Reproduce the material that follows, keeping every line exactly as it is.

(Data begins)

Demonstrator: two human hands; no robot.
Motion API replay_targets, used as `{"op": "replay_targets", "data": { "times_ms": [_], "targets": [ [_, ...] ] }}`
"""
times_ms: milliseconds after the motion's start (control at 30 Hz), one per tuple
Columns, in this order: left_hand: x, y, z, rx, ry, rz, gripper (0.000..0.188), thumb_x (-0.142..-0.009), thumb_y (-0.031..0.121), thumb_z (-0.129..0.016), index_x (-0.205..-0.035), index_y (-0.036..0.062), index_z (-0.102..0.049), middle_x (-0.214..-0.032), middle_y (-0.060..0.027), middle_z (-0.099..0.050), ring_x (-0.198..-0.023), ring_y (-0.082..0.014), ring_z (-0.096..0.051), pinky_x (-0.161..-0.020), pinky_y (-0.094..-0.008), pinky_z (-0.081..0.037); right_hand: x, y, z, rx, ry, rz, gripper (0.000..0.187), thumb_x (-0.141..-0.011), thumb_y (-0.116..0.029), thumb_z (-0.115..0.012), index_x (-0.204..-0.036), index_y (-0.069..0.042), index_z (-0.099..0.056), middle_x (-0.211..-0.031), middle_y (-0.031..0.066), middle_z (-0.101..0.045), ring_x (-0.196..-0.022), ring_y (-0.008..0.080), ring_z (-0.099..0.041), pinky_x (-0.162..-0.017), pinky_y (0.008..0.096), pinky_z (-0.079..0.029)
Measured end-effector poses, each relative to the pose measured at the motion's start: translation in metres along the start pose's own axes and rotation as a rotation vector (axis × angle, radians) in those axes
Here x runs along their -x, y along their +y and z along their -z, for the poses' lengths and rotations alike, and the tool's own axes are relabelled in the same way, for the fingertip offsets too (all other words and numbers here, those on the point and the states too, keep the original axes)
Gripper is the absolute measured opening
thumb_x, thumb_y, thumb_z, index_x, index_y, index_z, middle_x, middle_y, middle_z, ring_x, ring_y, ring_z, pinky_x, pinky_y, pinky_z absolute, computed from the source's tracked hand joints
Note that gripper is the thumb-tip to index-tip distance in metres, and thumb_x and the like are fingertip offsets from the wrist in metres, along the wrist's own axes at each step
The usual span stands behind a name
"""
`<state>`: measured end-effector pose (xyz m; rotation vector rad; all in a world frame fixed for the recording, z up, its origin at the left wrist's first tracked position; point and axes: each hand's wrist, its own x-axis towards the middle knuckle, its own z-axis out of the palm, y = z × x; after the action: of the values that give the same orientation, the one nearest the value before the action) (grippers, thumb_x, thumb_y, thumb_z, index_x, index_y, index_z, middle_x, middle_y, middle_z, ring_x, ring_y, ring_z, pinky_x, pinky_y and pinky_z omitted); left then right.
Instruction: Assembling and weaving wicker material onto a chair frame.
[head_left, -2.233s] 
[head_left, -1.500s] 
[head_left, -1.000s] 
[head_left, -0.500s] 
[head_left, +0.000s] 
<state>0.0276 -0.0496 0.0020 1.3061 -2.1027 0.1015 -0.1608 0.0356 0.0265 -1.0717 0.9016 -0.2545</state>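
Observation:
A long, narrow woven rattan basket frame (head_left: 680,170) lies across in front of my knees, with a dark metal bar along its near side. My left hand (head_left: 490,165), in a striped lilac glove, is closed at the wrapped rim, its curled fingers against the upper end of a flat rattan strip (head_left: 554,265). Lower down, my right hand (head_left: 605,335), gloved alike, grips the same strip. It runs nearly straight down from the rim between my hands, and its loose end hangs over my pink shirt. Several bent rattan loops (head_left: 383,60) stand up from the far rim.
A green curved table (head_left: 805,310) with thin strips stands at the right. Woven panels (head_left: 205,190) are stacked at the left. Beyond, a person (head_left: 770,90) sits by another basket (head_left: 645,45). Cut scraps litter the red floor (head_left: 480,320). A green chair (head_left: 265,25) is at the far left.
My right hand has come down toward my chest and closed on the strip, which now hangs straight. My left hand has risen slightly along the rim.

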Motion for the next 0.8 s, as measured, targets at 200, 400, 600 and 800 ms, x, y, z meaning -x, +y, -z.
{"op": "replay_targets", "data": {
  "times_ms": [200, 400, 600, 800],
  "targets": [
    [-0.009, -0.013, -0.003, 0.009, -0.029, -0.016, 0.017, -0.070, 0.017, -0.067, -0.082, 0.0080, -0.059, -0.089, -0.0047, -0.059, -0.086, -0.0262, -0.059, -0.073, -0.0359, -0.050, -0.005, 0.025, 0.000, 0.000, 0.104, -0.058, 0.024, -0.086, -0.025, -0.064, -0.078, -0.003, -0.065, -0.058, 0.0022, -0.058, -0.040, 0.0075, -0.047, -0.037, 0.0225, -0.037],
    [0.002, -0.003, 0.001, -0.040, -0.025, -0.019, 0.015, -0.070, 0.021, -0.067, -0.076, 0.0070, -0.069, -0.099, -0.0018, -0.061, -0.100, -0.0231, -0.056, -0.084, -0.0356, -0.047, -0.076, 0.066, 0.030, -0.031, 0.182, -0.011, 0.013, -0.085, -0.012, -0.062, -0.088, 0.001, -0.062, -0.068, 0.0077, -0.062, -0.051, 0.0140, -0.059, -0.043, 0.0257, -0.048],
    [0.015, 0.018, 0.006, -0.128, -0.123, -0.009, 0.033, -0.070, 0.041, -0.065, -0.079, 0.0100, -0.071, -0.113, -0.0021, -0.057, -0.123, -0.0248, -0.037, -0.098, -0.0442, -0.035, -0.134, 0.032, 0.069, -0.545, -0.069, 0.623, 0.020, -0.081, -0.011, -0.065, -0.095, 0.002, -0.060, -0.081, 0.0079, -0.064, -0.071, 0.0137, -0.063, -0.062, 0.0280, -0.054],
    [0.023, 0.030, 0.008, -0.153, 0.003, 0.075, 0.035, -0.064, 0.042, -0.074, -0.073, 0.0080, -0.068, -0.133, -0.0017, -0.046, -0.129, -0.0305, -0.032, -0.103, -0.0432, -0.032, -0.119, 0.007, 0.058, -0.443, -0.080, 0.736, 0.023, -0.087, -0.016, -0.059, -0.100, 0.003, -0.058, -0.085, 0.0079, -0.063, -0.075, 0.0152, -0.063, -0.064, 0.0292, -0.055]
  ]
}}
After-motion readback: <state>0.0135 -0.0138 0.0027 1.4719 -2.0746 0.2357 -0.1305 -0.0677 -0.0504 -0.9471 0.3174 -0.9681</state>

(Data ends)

Finished task:
Demonstrator: two human hands; no robot.
Motion API replay_targets, used as `{"op": "replay_targets", "data": { "times_ms": [_], "targets": [ [_, ...] ] }}`
"""
times_ms: milliseconds after the motion's start (control at 30 Hz), one per tuple
Columns, in this order: left_hand: x, y, z, rx, ry, rz, gripper (0.000..0.188), thumb_x (-0.142..-0.009), thumb_y (-0.031..0.121), thumb_z (-0.129..0.016), index_x (-0.205..-0.035), index_y (-0.036..0.062), index_z (-0.102..0.049), middle_x (-0.214..-0.032), middle_y (-0.060..0.027), middle_z (-0.099..0.050), ring_x (-0.198..-0.023), ring_y (-0.082..0.014), ring_z (-0.096..0.051), pinky_x (-0.161..-0.020), pinky_y (-0.094..-0.008), pinky_z (-0.081..0.037); right_hand: x, y, z, rx, ry, rz, gripper (0.000..0.187), thumb_x (-0.141..-0.011), thumb_y (-0.116..0.029), thumb_z (-0.115..0.012), index_x (-0.204..-0.036), index_y (-0.069..0.042), index_z (-0.099..0.056), middle_x (-0.211..-0.031), middle_y (-0.031..0.066), middle_z (-0.101..0.045), ring_x (-0.196..-0.022), ring_y (-0.008..0.080), ring_z (-0.099..0.041), pinky_x (-0.162..-0.017), pinky_y (0.008..0.096), pinky_z (-0.079..0.029)
Measured end-effector poses, each relative to the pose measured at the motion's start: translation in metres along the start pose's own axes and rotation as a rotation vector (axis × angle, radians) in those axes
Here x runs along their -x, y along their +y and z along their -z, for the poses' lengths and rotations alike, and the tool's own axes are relabelled in the same way, for the fingertip offsets too (all other words and numbers here, those on the point and the states too, keep the original axes)
Gripper is the absolute measured opening
thumb_x, thumb_y, thumb_z, index_x, index_y, index_z, middle_x, middle_y, middle_z, ring_x, ring_y, ring_z, pinky_x, pinky_y, pinky_z absolute, computed from the source's tracked hand joints
Note that gripper is the thumb-tip to index-tip distance in metres, and thumb_x and the like are fingertip offsets from the wrist in metres, along the wrist's own axes at each step
The usual span stands behind a name
"""
`<state>`: measured end-effector pose (xyz m; rotation vector rad; all in a world frame fixed for the recording, z up, its origin at the left wrist's first tracked position; point and axes: each hand's wrist, its own x-axis towards the middle knuckle, its own z-axis out of the palm, y = z × x; after the action: of the values that give the same orientation, the one nearest the value before the action) (grippers, thumb_x, thumb_y, thumb_z, index_x, index_y, index_z, middle_x, middle_y, middle_z, ring_x, ring_y, ring_z, pinky_x, pinky_y and pinky_z omitted); left then right.
Instruction: Assembling and weaving wicker material onto a chair frame.
[head_left, -2.233s] 
[head_left, -1.500s] 
[head_left, -1.000s] 
[head_left, -0.500s] 
[head_left, +0.000s] 
<state>0.0276 -0.0496 0.0020 1.3061 -2.1027 0.1015 -0.1608 0.0356 0.0265 -1.0717 0.9016 -0.2545</state>
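Observation:
A long, narrow woven rattan basket frame (head_left: 680,170) lies across in front of my knees, with a dark metal bar along its near side. My left hand (head_left: 490,165), in a striped lilac glove, is closed at the wrapped rim, its curled fingers against the upper end of a flat rattan strip (head_left: 554,265). Lower down, my right hand (head_left: 605,335), gloved alike, grips the same strip. It runs nearly straight down from the rim between my hands, and its loose end hangs over my pink shirt. Several bent rattan loops (head_left: 383,60) stand up from the far rim.
A green curved table (head_left: 805,310) with thin strips stands at the right. Woven panels (head_left: 205,190) are stacked at the left. Beyond, a person (head_left: 770,90) sits by another basket (head_left: 645,45). Cut scraps litter the red floor (head_left: 480,320). A green chair (head_left: 265,25) is at the far left.
My right hand has come down toward my chest and closed on the strip, which now hangs straight. My left hand has risen slightly along the rim.
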
Motion for the next 0.8 s, as measured, targets at 200, 400, 600 and 800 ms, x, y, z meaning -x, +y, -z.
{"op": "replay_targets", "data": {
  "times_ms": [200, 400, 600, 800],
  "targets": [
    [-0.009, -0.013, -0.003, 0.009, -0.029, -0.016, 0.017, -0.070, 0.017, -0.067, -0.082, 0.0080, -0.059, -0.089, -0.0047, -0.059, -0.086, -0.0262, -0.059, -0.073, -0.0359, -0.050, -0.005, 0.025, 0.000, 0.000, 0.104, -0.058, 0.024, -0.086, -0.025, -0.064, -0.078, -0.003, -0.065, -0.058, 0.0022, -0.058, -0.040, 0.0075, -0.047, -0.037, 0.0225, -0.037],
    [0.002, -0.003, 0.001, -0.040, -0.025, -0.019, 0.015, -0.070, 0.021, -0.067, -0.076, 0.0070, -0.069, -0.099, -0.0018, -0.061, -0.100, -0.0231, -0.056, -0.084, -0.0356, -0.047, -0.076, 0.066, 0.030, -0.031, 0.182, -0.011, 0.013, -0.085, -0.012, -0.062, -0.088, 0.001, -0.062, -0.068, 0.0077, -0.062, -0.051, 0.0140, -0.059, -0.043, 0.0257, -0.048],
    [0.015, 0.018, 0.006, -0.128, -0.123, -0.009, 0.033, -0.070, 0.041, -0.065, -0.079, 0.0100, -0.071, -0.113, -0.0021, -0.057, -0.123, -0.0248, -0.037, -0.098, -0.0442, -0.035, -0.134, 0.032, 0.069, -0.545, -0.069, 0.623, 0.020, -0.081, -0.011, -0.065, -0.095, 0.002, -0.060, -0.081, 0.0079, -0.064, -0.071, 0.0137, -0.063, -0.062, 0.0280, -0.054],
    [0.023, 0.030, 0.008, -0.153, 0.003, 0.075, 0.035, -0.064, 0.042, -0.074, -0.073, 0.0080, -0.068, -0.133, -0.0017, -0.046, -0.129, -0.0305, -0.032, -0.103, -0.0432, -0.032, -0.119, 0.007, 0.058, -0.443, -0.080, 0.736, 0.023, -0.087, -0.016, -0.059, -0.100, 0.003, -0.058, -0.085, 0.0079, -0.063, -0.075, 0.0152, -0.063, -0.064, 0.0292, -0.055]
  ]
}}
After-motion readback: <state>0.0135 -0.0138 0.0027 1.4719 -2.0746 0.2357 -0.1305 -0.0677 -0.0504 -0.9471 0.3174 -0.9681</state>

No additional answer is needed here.